• Exercise aim: Reproduce exactly, from the data that follows, the line with "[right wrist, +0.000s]", the line with "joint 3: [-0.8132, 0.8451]", and every line that lies between them.
◇ ◇ ◇ ◇ ◇
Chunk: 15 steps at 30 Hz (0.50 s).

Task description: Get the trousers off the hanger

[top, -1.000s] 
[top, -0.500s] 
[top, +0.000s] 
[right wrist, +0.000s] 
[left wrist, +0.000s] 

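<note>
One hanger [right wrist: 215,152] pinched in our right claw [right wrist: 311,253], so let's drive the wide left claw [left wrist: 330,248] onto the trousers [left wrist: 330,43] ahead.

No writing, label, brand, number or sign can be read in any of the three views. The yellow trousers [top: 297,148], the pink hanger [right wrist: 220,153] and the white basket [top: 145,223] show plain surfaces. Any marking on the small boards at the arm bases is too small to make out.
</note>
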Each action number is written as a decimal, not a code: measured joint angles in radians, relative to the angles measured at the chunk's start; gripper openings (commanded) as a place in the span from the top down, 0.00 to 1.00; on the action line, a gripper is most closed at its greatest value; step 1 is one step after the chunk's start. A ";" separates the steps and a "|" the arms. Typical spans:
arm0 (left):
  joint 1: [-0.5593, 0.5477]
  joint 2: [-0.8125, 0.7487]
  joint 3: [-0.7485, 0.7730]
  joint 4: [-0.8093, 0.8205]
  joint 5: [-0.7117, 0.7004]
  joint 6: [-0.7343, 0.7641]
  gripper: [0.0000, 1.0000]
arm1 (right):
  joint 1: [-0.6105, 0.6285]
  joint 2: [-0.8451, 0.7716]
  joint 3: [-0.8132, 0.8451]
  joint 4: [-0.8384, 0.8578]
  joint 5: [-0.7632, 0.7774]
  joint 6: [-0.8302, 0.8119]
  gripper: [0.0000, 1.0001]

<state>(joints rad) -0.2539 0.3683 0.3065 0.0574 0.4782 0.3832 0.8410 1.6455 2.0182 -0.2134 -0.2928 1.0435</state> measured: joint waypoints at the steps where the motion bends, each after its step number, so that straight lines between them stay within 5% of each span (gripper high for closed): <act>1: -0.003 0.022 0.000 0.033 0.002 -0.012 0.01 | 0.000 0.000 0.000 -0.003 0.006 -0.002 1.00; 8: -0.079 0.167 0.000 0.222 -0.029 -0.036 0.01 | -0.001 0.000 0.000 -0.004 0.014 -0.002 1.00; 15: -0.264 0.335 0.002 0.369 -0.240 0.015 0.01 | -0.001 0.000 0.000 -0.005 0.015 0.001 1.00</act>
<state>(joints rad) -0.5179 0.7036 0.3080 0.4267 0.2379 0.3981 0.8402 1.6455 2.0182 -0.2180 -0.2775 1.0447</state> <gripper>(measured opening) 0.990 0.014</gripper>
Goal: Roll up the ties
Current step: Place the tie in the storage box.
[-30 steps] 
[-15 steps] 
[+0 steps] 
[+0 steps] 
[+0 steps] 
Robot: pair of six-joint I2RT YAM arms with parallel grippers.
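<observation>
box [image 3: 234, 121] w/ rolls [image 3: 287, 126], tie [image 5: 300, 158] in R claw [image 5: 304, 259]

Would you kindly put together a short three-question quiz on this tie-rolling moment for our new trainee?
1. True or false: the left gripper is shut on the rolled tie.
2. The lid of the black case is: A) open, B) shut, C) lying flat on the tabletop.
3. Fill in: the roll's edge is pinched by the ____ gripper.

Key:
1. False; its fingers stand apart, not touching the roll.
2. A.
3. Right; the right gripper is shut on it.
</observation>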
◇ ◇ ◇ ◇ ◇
• Solution to this problem:
[right wrist, +0.000s] 
[left wrist, +0.000s] 

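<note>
One hanger [right wrist: 215,152] pinched in our right claw [right wrist: 311,253], so let's drive the wide left claw [left wrist: 330,248] onto the trousers [left wrist: 330,43] ahead.

No writing, label, brand, number or sign can be read in any of the three views. The yellow trousers [top: 297,148], the pink hanger [right wrist: 220,153] and the white basket [top: 145,223] show plain surfaces. Any marking on the small boards at the arm bases is too small to make out.
</note>
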Each action number is written as a decimal, not a code: measured joint angles in radians, relative to the angles measured at the chunk's start; gripper openings (commanded) as a place in the span from the top down, 0.00 to 1.00; on the action line, a gripper is most closed at its greatest value; step 1 is one step after the chunk's start. A ";" separates the steps and a "|" the arms. Typical spans:
arm0 (left):
  joint 1: [-0.5593, 0.5477]
  joint 2: [-0.8125, 0.7487]
  joint 3: [-0.7485, 0.7730]
  joint 4: [-0.8093, 0.8205]
  joint 5: [-0.7117, 0.7004]
  joint 6: [-0.7343, 0.7641]
  gripper: [0.0000, 1.0000]
arm1 (right):
  joint 1: [-0.6105, 0.6285]
  joint 2: [-0.8451, 0.7716]
  joint 3: [-0.8132, 0.8451]

The response to this exercise is now complete.